Another old song question. Copperhead road

Another good old 80’s song. Had a discussion with a dude about the early verse…

Now the revenue man wanted Grandaddy bad
He headed up the holler with everything he had
It’s before my time but I’ve been told
He never came back from Copperhead Road

I had always assumed the Revenue man was the one who never came back. But was talking to a guy who was sure that it was Granddaddy who never came back.
I gotta admit it isn’t fully clear, and with the general sense of family tragedy in the song, it does seem on theme.

How did you understand it? Who never came back

  • Granddaddy
  • Revenue Man
0 voters

Well, I’ll be. I selected “Granddaddy” and then I went an checked out the article on Wiki about the song.

It’s the revenooer that didn’t come back.

Similarly, in “Amos Moses”:

Well, the sheriff caught wind that Amos
Was in the swamp trappin’ alligator skins
So he snuck in the swamp, gonna get the boy
But he never come out again

“He never come out again” refers to the sheriff, not Amos.

As long as Grandaddy is coming to town about twice a year, it ain’t Grandaddy.

Well all I know is the once two strangers climbed old Rocky Top looking for a moonshine still. Them two strangers never came down from Rocky Top, reckon they never will.

Its what happens when you get your corn from a jar.

In the 1880s, some preachers on their way to a religious conference were murdered in Arkansas by moonshiners believing them to be revenuers. I always understood it to mean that grandad took care of that revenue officer.

If you’ve seen the video, old granddad was seen swiggin’ 'shine from a jar while driving (in an old car with no automatic, how did he do that?)

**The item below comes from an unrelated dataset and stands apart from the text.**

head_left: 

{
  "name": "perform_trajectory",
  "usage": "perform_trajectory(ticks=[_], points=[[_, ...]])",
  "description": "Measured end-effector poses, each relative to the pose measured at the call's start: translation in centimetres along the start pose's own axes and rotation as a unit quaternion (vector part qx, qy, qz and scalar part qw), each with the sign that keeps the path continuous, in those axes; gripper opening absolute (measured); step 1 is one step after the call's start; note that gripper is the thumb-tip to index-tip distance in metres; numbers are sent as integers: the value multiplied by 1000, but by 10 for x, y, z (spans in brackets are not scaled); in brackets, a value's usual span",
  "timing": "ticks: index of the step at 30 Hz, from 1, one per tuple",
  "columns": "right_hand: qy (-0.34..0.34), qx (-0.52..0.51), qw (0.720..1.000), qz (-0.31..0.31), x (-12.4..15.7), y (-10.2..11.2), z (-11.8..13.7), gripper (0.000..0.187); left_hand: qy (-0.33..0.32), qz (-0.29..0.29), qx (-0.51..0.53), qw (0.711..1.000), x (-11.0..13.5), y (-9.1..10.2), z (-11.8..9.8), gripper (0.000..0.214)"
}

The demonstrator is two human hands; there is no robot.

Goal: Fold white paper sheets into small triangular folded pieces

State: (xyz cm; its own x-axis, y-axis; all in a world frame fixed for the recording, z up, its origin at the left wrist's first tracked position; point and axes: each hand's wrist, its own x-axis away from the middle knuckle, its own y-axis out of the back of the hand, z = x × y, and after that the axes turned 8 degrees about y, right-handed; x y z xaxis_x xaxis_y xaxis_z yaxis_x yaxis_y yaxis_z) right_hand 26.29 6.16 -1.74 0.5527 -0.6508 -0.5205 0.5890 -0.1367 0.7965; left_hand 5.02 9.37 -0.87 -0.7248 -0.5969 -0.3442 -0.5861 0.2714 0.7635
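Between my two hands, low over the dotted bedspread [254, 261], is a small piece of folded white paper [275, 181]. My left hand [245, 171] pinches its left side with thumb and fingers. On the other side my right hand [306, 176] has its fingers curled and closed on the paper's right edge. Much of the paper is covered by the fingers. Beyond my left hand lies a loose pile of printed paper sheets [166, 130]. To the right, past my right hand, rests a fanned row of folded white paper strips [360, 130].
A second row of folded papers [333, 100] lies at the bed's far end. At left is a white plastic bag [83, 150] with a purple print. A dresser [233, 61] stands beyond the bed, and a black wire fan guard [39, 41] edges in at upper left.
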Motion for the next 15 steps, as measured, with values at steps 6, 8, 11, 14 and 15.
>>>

The grammar of the verse suggests the revenue man doesn’t come back. He is the “he” referenced earlier. In addition, the grandfather was at Copperhead Road, while the other man was arriving from elsewhere, so “never came back from” implies the latter, as the grandfather didn’t go to Copperhead Road but was already there.

ETA: Driving a stick doesn’t require your hand except for shifting. Plenty of time to swig hooch.

He knows the history of his granddaddy but he can’t say whether a revenooer actually went up in the hills or that he came back

Considering the overall theme of the song, I always thought it was his granddaddy who didn’t come back, but it also makes sense that the revenue man wouldn’t have come back.

The revenuer is the subject of the first sentence, and Granddaddy is the direct object. Therefore, the revenuer is the implied subject of the following sentence.

When I was a kid I used to think this verse referred to a pair of wayward adventurers who had such a grand old time partying with the mountain folk that they decided to stay. The darker meaning was slow to dawn on me.

As for Copperhead Road, I always assumed it was the Revenue Man who never came back. Wikipedia, though, is not a definitive source.

Revenue Dude didn’t come back. Hilbillies may not be immortal, but you don’t win on their turf.

Nothing in the complete lyrics suggests harm to the distillers/growers other than flashbacks to Vietnam, and there is a stated threat to outsiders for which the story of grandpa and the revenoor serves as an object lesson.

That I disagree with. His Daddy clearly crashed and died runnin 'shine
and…

Yes, but not because of the revenue man.

Yep, later in the song, when he starts growing weed along Copperhead Road, he talks about the DEA having a chopper in the air, and how he’s “Learned a thing or two from Charlie”, which clearly means how to win a fight in the wilderness against a force with superior technology and resources.

It’s definitely the revenuer who didn’t come back in Grandpa’s day.

There are shots in the official video of a newspaper with the headline “Moonshine Raid On Copperhead Road”, and shots of barrels and stills being destroyed. That implies that The Law had some success there, rather than just disappearing.

However, I voted that it was the revenuer, not grandpa, that met with an untimely end, based on the lyric’s syntax and the tradition of vanishing lawmen in country songs (discussed in previous posts).

An official video doesn’t always tell the same story as the song.

We could crash the boards with questions like this about Drive-By Trucker songs

I’d always took this to mean he’d learned how to hide things from helicopters etc not how to win a fight. You don’t win firefights against the DEA. And if you do initially, you just cause them to come down on you harder.

I’d always assumed the police had simply caught his daddy, and then burned the moonshine. But I suppose it makes more sense your way.